### WORK ORDER:
Every line below that has the string "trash" adds one to the count. Give that count by itself.
START DATASET EXTRACT
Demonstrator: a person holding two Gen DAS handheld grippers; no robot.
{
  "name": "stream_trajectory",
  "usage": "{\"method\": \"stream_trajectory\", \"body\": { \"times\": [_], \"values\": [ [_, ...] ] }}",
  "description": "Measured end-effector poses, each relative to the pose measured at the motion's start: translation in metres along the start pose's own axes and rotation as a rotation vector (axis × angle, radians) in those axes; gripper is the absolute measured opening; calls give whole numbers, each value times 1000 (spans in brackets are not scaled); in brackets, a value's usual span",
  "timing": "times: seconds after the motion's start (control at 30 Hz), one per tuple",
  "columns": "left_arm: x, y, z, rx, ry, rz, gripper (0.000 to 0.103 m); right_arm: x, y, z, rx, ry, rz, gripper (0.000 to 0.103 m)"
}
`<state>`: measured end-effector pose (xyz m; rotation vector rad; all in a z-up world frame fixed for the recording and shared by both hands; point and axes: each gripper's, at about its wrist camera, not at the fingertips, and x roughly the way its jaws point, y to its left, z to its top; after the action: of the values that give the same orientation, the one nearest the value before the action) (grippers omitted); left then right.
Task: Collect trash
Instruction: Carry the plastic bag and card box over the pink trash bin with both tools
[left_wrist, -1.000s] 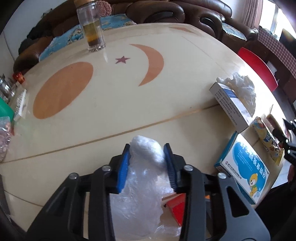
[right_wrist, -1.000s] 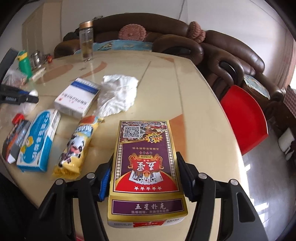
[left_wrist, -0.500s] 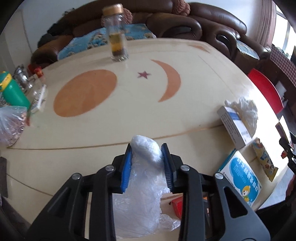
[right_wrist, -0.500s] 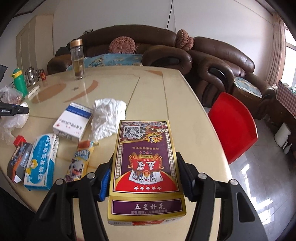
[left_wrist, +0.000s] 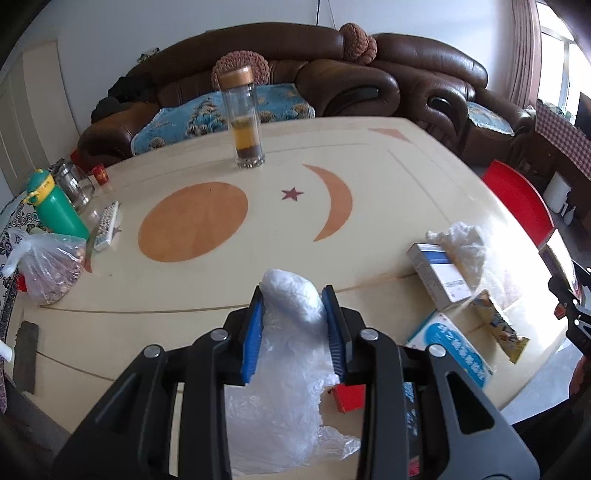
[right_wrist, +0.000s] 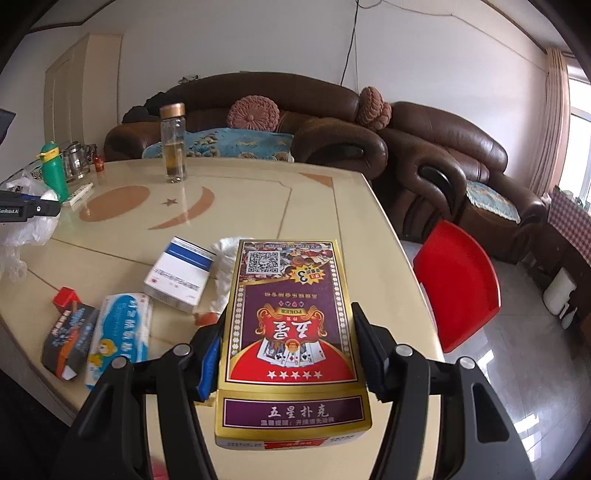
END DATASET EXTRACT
### TASK RESULT:
2